Exercise description:
The whole listing is to be returned exactly.
┌─ Recorded information
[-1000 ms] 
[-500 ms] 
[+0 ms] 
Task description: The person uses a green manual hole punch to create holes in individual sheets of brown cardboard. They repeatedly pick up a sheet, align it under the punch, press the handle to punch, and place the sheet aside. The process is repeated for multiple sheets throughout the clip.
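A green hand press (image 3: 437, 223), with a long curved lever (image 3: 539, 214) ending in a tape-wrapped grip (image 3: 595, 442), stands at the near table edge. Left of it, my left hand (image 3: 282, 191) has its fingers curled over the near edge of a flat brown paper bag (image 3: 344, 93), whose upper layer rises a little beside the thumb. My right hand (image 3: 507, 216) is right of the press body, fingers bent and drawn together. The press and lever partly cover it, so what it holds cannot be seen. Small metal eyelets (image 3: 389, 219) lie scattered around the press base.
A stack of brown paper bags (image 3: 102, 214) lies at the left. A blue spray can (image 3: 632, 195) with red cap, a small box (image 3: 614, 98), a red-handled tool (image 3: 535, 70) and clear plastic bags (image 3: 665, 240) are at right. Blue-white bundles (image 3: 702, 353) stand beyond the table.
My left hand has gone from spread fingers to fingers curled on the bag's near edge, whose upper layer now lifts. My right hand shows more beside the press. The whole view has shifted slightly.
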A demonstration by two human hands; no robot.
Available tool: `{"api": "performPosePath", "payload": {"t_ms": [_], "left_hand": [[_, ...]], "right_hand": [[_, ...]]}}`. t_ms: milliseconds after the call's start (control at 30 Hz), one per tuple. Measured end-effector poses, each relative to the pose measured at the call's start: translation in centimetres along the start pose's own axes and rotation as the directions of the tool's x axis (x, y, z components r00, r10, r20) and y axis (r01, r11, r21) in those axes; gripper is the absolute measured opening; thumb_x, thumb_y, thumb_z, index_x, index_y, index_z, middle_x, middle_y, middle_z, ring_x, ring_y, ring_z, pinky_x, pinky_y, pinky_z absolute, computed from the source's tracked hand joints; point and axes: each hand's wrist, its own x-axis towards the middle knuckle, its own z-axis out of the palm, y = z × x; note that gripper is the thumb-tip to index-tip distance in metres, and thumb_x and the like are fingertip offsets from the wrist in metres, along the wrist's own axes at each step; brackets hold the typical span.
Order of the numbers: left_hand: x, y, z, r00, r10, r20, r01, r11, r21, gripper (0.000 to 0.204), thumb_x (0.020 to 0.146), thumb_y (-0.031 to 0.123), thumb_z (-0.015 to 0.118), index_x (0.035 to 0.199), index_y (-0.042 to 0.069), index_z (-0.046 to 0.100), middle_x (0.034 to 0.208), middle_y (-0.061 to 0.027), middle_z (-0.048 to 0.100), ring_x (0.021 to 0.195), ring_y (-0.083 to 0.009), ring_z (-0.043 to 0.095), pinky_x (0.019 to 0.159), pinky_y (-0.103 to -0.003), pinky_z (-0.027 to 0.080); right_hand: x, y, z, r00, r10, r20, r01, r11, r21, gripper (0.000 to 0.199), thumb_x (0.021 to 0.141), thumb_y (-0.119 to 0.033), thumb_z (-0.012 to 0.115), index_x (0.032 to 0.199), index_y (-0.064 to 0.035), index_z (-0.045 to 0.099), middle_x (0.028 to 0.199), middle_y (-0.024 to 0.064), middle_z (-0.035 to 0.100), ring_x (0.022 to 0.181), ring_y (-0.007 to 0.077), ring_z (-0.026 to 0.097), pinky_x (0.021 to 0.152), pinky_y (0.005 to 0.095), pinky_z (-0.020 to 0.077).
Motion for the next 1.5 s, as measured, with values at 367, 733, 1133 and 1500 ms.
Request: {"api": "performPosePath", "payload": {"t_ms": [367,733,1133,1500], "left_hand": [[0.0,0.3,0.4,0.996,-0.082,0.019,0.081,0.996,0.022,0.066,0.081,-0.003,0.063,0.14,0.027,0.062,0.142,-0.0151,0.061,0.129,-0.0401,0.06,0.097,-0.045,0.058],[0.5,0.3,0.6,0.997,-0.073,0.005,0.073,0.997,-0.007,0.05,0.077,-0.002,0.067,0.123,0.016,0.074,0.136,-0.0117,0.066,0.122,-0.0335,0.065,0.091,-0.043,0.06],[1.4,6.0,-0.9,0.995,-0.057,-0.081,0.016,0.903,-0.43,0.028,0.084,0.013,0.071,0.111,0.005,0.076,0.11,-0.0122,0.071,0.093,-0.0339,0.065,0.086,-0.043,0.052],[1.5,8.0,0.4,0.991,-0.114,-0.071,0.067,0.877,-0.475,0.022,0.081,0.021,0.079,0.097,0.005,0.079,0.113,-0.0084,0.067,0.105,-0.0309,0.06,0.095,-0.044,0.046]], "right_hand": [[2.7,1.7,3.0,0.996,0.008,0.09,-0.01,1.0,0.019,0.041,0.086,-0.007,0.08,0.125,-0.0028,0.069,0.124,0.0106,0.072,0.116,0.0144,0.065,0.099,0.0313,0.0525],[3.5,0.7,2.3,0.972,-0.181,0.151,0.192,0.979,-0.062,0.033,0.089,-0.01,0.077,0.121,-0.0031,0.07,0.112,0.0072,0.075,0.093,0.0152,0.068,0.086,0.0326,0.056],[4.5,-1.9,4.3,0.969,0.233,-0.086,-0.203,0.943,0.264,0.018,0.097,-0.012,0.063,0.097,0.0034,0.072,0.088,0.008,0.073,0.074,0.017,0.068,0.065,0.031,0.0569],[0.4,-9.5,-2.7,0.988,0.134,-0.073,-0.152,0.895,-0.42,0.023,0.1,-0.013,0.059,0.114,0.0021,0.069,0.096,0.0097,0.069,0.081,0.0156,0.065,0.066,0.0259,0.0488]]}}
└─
Task answer:
[-1000 ms] 
[-500 ms] 
[+0 ms] 
Task description: The person uses a green manual hole punch to create holes in individual sheets of brown cardboard. They repeatedly pick up a sheet, align it under the punch, press the handle to punch, and place the sheet aside. The process is repeated for multiple sheets throughout the clip.
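A green hand press (image 3: 437, 223), with a long curved lever (image 3: 539, 214) ending in a tape-wrapped grip (image 3: 595, 442), stands at the near table edge. Left of it, my left hand (image 3: 282, 191) has its fingers curled over the near edge of a flat brown paper bag (image 3: 344, 93), whose upper layer rises a little beside the thumb. My right hand (image 3: 507, 216) is right of the press body, fingers bent and drawn together. The press and lever partly cover it, so what it holds cannot be seen. Small metal eyelets (image 3: 389, 219) lie scattered around the press base.
A stack of brown paper bags (image 3: 102, 214) lies at the left. A blue spray can (image 3: 632, 195) with red cap, a small box (image 3: 614, 98), a red-handled tool (image 3: 535, 70) and clear plastic bags (image 3: 665, 240) are at right. Blue-white bundles (image 3: 702, 353) stand beyond the table.
My left hand has gone from spread fingers to fingers curled on the bag's near edge, whose upper layer now lifts. My right hand shows more beside the press. The whole view has shifted slightly.
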A demonstration by two human hands; no robot.
Available tool: `{"api": "performPosePath", "payload": {"t_ms": [_], "left_hand": [[_, ...]], "right_hand": [[_, ...]]}}`. t_ms: milliseconds after the call's start (control at 30 Hz), one per tuple. Measured end-effector poses, each relative to the pose measured at the call's start: translation in centimetres along the start pose's own axes and rotation as the directions of the tool's x axis (x, y, z components r00, r10, r20) and y axis (r01, r11, r21) in those axes; gripper is the absolute measured opening; thumb_x, thumb_y, thumb_z, index_x, index_y, index_z, middle_x, middle_y, middle_z, ring_x, ring_y, ring_z, pinky_x, pinky_y, pinky_z absolute, computed from the source's tracked hand joints; point and axes: each hand's wrist, its own x-axis towards the middle knuckle, its own z-axis out of the palm, y = z × x; note that gripper is the thumb-tip to index-tip distance in metres, and thumb_x and the like are fingertip offsets from the wrist in metres, along the wrist's own axes at each step; brackets hold the typical span.
Order of the numbers: left_hand: x, y, z, r00, r10, r20, r01, r11, r21, gripper (0.000 to 0.204), thumb_x (0.020 to 0.146), thumb_y (-0.031 to 0.123), thumb_z (-0.015 to 0.118), index_x (0.035 to 0.199), index_y (-0.042 to 0.069), index_z (-0.046 to 0.100), middle_x (0.034 to 0.208), middle_y (-0.061 to 0.027), middle_z (-0.048 to 0.100), ring_x (0.021 to 0.195), ring_y (-0.083 to 0.009), ring_z (-0.043 to 0.095), pinky_x (0.019 to 0.159), pinky_y (-0.103 to -0.003), pinky_z (-0.027 to 0.080); right_hand: x, y, z, r00, r10, r20, r01, r11, r21, gripper (0.000 to 0.199), thumb_x (0.021 to 0.141), thumb_y (-0.119 to 0.033), thumb_z (-0.012 to 0.115), index_x (0.032 to 0.199), index_y (-0.064 to 0.035), index_z (-0.045 to 0.099), middle_x (0.028 to 0.199), middle_y (-0.024 to 0.064), middle_z (-0.035 to 0.100), ring_x (0.022 to 0.181), ring_y (-0.007 to 0.077), ring_z (-0.026 to 0.097), pinky_x (0.021 to 0.152), pinky_y (0.005 to 0.095), pinky_z (-0.020 to 0.077).
Motion for the next 1.5 s, as measured, with values at 367, 733, 1133 and 1500 ms.
Request: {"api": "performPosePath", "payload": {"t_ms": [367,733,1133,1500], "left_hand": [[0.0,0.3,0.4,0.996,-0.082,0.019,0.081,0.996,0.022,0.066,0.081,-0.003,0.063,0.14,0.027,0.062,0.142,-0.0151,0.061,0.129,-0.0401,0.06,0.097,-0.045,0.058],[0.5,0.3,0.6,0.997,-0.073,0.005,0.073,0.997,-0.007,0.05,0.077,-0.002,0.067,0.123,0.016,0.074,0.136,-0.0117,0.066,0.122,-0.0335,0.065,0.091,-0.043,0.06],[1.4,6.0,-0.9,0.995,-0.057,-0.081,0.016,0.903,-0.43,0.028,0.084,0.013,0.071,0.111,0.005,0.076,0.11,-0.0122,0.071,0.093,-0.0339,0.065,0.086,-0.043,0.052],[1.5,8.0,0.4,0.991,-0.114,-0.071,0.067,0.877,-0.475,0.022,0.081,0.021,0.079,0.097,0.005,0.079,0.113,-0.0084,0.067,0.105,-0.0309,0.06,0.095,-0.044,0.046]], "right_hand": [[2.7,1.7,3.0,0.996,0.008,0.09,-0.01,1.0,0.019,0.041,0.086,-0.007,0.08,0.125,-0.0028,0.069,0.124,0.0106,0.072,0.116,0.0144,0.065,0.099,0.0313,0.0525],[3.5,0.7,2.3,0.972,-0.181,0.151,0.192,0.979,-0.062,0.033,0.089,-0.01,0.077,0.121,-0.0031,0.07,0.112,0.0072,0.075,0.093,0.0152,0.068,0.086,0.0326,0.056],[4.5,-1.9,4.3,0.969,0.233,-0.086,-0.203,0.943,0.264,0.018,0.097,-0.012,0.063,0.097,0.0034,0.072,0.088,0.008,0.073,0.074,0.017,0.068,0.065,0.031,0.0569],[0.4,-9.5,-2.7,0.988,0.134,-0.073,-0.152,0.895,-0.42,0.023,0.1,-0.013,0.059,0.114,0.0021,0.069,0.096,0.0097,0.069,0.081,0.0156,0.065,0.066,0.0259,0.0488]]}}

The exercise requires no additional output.